Rosanna Pansino has been sharing her baking creations with the internet for over 15 years, hoping to delight and inspire with fun creations that include a Star Wars Death Star cake and holographic chocolate bars. But in her latest series, she has a new goal: "Kick AI's butt."
Blame it on the AI slop overwhelming her social media feeds. Pansino used to see posts from real bakers and friends; now, they're being crowded out by AI-generated clips. There's a whole genre of slop videos that feature food, including a bizarre trend of unlikely objects being spread "satisfyingly" on toast.
She decided to do something about it. She would put her years of skill side-by-side with AI to recreate these slop videos in real life.
For instance: a pile of sour gummy Peach Rings, effortlessly smeared on toast. The AI video looked simple enough, but Pansino needed to create something entirely new. She used butter as her base, infused with peach-flavored oil. Yellow and orange food coloring gave it the right pastel hues. She carefully piped the butter into rings using a silicone mold. After they hardened in the freezer, she used uncolored butter to glue two rings together in the right 3D shape. The final touch was to dunk them in a mixture of sugar and citric acid for that sour candy look and taste.
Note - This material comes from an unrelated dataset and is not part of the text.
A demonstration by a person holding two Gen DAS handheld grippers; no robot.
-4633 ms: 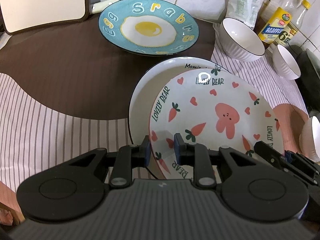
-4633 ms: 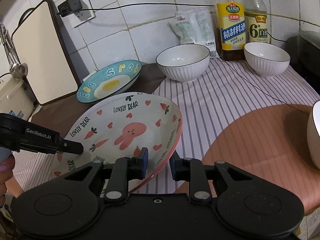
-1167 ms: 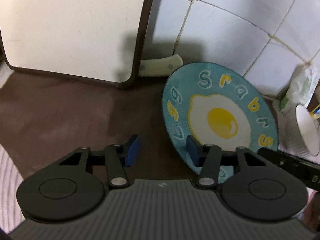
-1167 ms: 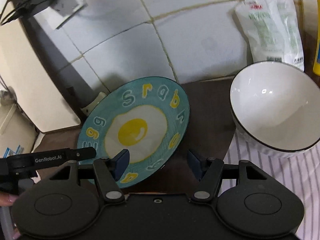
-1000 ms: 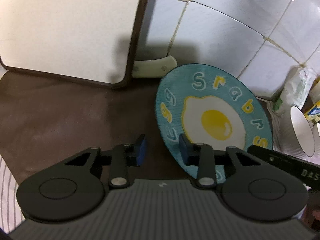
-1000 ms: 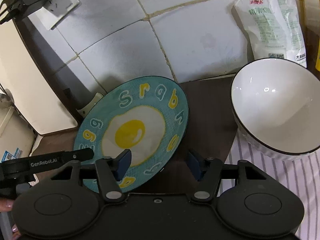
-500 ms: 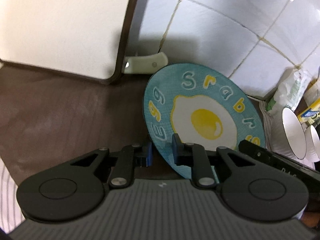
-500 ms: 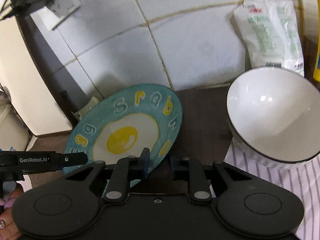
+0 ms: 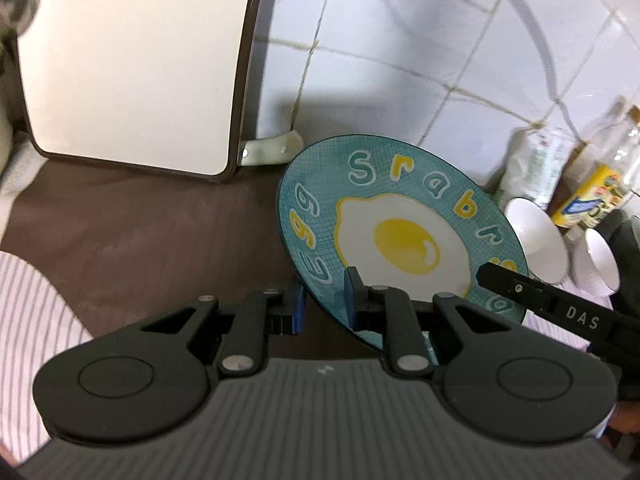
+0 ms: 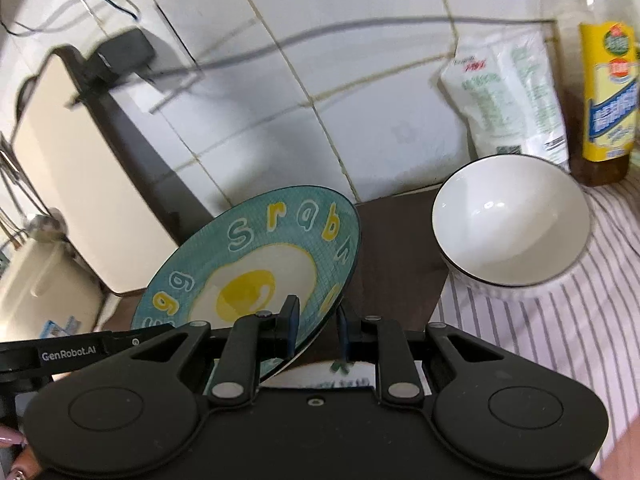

It worked. The butter rings were perfect replicas of real candy rings, and Pansino's video paralleled the AI version exactly, with the rings smoothly gliding across the toast. Most importantly, she had done what she set out to do.
"The internet is flooded with AI slop, and I wanted to find a way to fight back against it in a fun way," Pansino tells me.
It's a rare victory for humans as AI-generated slop inundates an online world that had, once upon a time, been built by humans for humans.
AI technology has been working behind the scenes on the internet for years, often in unnoticeable ways. Then, a few years ago, generative AI burst onto the scene, launching a transformation that has unfolded at breakneck speed. With it came a flood of AI slop, a term given to particularly lukewarm AI-generated text, images and videos that are inescapable online, from search engines to publishing and social media.
"AI slop" is a shabby imitation of content, often a pointless, careless regurgitation of existing information. It's error-prone, with summaries proudly proclaiming made-up facts and papers citing fake credentials. Images tend to have a slick, plastic veneer, while brainrot videos struggle to obey basic laws of physics. Think fake bunnies on trampolines and AI Overviews advising you to put glue on pizza.
The vast majority of US adults who use social media (94%) believe they see AI-generated content when scrolling, a new CNET study found. Only 11% found it entertaining, useful or informative.